- **ASSIGNMENT**: If a line of the material holds the string "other", please copy it.
===== GIVEN INFORMATION =====
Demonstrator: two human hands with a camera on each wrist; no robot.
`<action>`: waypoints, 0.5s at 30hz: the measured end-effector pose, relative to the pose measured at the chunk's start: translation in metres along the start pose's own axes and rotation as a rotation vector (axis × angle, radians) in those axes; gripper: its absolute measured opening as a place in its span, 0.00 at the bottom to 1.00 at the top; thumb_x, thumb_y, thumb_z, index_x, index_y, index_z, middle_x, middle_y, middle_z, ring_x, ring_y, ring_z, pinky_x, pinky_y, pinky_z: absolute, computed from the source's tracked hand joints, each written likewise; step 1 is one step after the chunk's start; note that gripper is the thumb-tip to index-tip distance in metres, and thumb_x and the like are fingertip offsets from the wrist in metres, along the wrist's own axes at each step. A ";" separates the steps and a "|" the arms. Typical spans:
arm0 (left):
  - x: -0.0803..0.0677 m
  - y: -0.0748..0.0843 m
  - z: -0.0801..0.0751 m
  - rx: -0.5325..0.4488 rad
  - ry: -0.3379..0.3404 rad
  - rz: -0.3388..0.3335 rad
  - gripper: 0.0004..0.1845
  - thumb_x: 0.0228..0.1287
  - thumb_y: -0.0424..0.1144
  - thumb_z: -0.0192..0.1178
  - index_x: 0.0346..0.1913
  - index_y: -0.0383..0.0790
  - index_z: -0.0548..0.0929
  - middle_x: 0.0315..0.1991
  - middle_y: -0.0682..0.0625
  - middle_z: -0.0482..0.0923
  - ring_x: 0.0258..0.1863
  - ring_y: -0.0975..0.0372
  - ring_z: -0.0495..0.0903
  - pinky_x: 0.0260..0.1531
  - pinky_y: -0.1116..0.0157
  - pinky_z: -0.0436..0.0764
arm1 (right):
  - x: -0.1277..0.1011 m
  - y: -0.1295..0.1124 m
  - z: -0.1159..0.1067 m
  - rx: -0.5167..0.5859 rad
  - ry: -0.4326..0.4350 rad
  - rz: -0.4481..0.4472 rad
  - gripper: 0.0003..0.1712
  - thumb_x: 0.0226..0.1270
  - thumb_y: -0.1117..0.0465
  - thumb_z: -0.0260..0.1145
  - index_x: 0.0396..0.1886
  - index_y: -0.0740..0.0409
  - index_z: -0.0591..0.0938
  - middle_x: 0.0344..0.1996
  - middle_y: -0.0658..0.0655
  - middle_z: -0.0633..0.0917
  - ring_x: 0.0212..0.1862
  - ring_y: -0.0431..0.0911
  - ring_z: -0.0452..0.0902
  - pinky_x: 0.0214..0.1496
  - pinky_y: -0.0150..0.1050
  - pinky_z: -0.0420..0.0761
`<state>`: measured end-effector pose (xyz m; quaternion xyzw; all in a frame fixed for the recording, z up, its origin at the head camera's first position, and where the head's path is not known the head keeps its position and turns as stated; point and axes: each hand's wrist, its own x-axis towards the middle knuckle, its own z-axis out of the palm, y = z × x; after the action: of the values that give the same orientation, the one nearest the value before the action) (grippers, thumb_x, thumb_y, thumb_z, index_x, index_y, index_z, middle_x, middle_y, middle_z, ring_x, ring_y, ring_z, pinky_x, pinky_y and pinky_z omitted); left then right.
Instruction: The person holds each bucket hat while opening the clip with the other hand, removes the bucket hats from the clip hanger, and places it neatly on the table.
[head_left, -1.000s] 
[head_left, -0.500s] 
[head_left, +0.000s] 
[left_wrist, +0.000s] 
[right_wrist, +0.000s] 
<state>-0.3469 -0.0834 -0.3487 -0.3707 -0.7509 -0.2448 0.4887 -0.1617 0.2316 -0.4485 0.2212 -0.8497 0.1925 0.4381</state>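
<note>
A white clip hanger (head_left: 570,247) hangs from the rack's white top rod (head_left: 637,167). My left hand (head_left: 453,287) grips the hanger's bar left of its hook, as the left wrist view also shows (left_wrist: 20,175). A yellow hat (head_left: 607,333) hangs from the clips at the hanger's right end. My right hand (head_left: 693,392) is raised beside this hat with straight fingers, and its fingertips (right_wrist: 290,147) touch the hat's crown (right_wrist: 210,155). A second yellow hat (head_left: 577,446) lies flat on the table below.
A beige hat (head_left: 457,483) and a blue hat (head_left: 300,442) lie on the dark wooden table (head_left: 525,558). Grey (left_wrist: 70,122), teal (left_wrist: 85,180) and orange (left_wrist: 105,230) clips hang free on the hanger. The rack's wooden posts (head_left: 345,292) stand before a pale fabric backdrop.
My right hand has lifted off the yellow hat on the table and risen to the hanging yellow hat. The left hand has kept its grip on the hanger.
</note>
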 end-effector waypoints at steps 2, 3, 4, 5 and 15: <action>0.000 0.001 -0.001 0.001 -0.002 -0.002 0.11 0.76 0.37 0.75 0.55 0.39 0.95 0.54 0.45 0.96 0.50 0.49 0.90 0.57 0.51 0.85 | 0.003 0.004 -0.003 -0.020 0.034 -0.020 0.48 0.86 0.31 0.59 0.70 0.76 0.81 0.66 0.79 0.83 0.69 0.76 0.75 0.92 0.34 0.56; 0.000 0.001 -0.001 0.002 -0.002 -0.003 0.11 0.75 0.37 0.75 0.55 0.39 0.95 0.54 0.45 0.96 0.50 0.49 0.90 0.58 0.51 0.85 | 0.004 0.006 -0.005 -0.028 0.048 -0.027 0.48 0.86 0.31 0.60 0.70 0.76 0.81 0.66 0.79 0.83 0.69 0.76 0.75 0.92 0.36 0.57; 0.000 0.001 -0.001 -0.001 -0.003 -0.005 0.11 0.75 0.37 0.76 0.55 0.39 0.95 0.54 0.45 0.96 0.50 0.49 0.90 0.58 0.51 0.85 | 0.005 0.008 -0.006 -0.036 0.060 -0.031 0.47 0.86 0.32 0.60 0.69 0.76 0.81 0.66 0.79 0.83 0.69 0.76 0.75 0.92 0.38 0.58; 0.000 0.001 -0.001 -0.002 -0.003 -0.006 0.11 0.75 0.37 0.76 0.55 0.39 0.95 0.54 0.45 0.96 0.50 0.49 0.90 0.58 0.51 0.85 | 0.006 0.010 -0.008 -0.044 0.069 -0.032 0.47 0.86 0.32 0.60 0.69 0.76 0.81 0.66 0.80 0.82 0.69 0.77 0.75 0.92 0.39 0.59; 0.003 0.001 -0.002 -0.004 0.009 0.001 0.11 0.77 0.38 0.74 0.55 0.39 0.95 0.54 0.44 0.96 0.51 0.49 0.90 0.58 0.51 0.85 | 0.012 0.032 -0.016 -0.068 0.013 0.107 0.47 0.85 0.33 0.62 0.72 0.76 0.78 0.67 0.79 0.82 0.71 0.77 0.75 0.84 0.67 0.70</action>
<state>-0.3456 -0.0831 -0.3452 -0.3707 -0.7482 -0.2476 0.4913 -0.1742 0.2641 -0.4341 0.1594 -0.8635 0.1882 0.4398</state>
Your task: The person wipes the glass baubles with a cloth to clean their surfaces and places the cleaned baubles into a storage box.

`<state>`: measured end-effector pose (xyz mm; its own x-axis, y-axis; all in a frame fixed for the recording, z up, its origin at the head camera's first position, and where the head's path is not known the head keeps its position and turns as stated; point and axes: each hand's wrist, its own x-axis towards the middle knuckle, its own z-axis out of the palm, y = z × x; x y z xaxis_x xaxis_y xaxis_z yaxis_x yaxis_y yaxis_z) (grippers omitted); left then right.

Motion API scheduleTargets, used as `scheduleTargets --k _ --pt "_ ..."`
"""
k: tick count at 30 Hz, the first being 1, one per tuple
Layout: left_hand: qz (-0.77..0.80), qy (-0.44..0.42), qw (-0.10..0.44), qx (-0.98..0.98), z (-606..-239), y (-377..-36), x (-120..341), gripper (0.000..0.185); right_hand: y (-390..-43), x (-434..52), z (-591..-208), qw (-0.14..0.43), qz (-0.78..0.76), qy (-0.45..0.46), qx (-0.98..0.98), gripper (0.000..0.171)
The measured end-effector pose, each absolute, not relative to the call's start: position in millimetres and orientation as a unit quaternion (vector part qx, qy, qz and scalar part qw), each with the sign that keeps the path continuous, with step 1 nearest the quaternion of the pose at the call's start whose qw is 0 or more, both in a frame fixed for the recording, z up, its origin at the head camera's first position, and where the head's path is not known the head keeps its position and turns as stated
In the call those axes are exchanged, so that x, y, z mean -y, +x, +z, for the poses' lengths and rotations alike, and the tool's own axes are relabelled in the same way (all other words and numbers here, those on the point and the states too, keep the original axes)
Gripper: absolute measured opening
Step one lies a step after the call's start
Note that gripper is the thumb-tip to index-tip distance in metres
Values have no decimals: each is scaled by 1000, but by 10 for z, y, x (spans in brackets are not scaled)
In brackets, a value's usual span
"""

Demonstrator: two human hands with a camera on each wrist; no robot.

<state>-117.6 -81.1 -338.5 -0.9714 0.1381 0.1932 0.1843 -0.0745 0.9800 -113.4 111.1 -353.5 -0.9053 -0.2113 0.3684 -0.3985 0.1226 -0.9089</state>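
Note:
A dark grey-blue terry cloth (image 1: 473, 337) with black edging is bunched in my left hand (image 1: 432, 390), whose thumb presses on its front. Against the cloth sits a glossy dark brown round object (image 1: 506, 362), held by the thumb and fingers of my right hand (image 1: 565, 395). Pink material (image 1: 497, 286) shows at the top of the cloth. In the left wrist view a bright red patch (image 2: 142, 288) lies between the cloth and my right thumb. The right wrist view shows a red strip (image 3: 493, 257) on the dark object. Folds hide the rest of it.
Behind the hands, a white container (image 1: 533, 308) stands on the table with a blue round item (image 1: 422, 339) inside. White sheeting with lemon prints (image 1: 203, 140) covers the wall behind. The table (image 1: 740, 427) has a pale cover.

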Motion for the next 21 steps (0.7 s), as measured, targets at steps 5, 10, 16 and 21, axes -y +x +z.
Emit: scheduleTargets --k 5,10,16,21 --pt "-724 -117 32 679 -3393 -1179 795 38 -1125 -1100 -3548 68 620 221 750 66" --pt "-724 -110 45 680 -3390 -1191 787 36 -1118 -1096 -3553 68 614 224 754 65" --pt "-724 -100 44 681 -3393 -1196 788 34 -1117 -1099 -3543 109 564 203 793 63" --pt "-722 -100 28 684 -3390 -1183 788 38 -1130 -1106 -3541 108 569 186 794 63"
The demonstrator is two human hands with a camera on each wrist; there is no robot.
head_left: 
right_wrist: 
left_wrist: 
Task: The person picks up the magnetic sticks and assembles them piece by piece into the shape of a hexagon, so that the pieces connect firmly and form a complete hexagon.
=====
- **RESULT FOR THIS EXERCISE**:
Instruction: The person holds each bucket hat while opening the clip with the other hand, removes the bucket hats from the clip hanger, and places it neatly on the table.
In the call those axes are exchanged, so that x, y, z mean -y, +x, +z, for the poses' lengths and rotations alike, and the tool's own axes are relabelled in the same way (all other words and numbers here, those on the point and the states too, keep the original axes)

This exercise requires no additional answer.